Además, “el número de posibles demandas que nunca se presentaron” supone “otro beneficio para la industria” que “no puede cuantificarse”, según Reuters.

Las defensas preferentes se convirtieron en una pieza central de la administración de George W. Bush y de la normativa de la FDA bajo su presidencia, informa Reuters. Esto formaba parte de la promesa de la campaña de Bush de hacer frente a lo que describía como demandas “frívolas”.

Daniel Troy, consejero jefe de la FDA durante el gobierno de Bush, “interpretó que el derecho preferente significa que los tribunales no pueden socavar a los reguladores federales basándose en supuestas infracciones de la legislación estatal”, informó Reuters, añadiendo que “pretendía esgrimir ese argumento en demandas de gran repercusión” e informó a los abogados de la industria farmacéutica sobre la estrategia en 2003.

Troy, que ahora es abogado de la industria farmacéutica, declaró a Reuters: “Si crees en una FDA fuerte, no podemos permitir que los tribunales estatales, especialmente los jurados, cuestionen y socaven las decisiones de la FDA”.

Hazlehurst dijo a “The Defender” que el argumento de Troy es el mismo que utilizó Wyeth (Pfizer) ante el Tribunal Supremo en el caso Bruesewitz contra Wyeth (2011). La decisión del Tribunal Supremo en este caso prohibió las demandas por defectos de diseño contra los fabricantes de vacunas.

El Departamento de Salud y Servicios Humanos de EE.UU., la agencia matriz de la FDA y los Centros para el Control y la Prevención de Enfermedades, apoyó el argumento de Wyeth en 2011.

Del mismo modo, Mumper declaró a “The Defender” que las empresas farmacéuticas “tienen un historial de evasión de responsabilidad a través de diversas protecciones legislativas”, incluida la defensa preventiva y la Ley Nacional de Lesiones por Vacunas Infantiles de 1986.

Y en 2006, “la FDA cambió formalmente su punto de vista sobre el derecho preventivo en un reglamento de 2006, declarando que la agencia creía ahora que la aprobación del etiquetado por parte de la FDA ‘prevalece sobre la ley estatal conflictiva o contraria'”, informó Reuters.

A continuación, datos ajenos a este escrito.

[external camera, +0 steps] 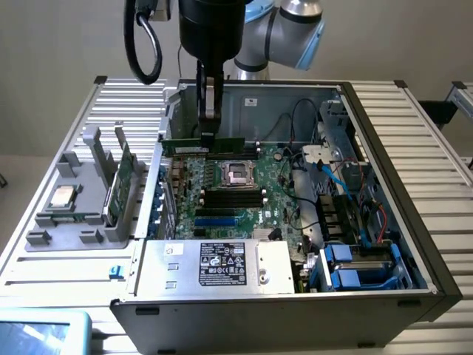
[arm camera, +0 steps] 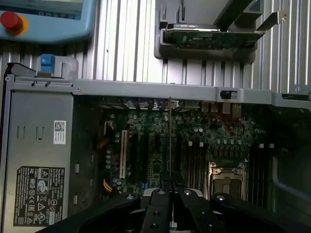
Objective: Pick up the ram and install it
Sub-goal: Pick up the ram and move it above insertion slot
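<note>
The fingers (external camera: 210,111) were closed on the ram (external camera: 182,146) and gripped it near the middle of its upper edge. The ram hung level under them in the upper middle of the exterior view. It was over the back part of the motherboard (external camera: 247,211), just behind the processor socket (external camera: 238,174). Whether its lower edge touched the board could not be told. The black slots (external camera: 233,197) lay on the other side of the socket, nearer to the lower edge of the frame.

In the wrist view the ram (arm camera: 169,136) showed edge-on, as a thin line coming out between the fingers (arm camera: 156,211).

The back wall (external camera: 284,103) of the case stood close behind the ram. The power supply (external camera: 222,262) filled the lower middle, and cables (external camera: 330,177) were at the exterior view's right. At the exterior view's left a grey holder (external camera: 74,218) stood on the bench (external camera: 414,148). It carried a second green board (external camera: 120,185) upright and a silver chip (external camera: 61,197).
</note>
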Available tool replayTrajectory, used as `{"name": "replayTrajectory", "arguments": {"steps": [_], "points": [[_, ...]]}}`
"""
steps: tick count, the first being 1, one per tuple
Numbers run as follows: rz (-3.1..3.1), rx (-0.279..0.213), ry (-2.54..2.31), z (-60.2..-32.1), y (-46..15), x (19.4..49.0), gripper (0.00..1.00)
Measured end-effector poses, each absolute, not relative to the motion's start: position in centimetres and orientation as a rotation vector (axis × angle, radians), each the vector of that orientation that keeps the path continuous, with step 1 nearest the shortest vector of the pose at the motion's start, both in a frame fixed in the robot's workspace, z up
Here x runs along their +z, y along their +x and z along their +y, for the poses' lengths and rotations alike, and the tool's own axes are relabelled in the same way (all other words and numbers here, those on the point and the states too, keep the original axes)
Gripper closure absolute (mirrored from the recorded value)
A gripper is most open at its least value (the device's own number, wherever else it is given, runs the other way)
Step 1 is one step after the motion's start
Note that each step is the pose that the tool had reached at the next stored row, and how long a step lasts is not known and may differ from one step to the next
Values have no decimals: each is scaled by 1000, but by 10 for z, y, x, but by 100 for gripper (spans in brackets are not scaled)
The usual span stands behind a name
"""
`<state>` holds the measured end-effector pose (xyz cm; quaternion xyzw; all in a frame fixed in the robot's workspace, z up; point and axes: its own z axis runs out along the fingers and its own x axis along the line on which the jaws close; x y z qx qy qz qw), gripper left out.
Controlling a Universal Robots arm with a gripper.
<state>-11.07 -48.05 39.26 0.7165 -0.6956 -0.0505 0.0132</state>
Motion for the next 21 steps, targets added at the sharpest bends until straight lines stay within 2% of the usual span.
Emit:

Hazlehurst dijo a “The Defender”: “CHD se enorgullece de haber desempeñado un papel en la defensa y la asistencia a estos padres en el camino para lograr que Merck rinda cuentas”, pero “una cosa suena fuerte y clara: la FDA es una agencia cautiva, y esto es un problema fundamental.”

Algunos padres han puesto en duda que la advertencia del recuadro negro de Singulair fuera suficiente para salvar vidas, citando el daño ya causado, los continuos obstáculos legales y la fuerte campaña de marketing de Merck a favor del medicamento.

“Debido a los enormes conflictos de intereses financieros, la industria farmacéutica ejerce una enorme influencia sobre la FDA”, afirmó Hazlehurst. “Como resultado, la FDA protege en primer lugar a la industria farmacéutica y en segundo lugar a las personas; esta historia es sólo un ejemplo.”

Y añadió: “Cabe preguntarse cuántas vidas podrían haberse salvado si la FDA hubiera hecho a tiempo su trabajo de investigar y regular adecuadamente la industria farmacéutica.”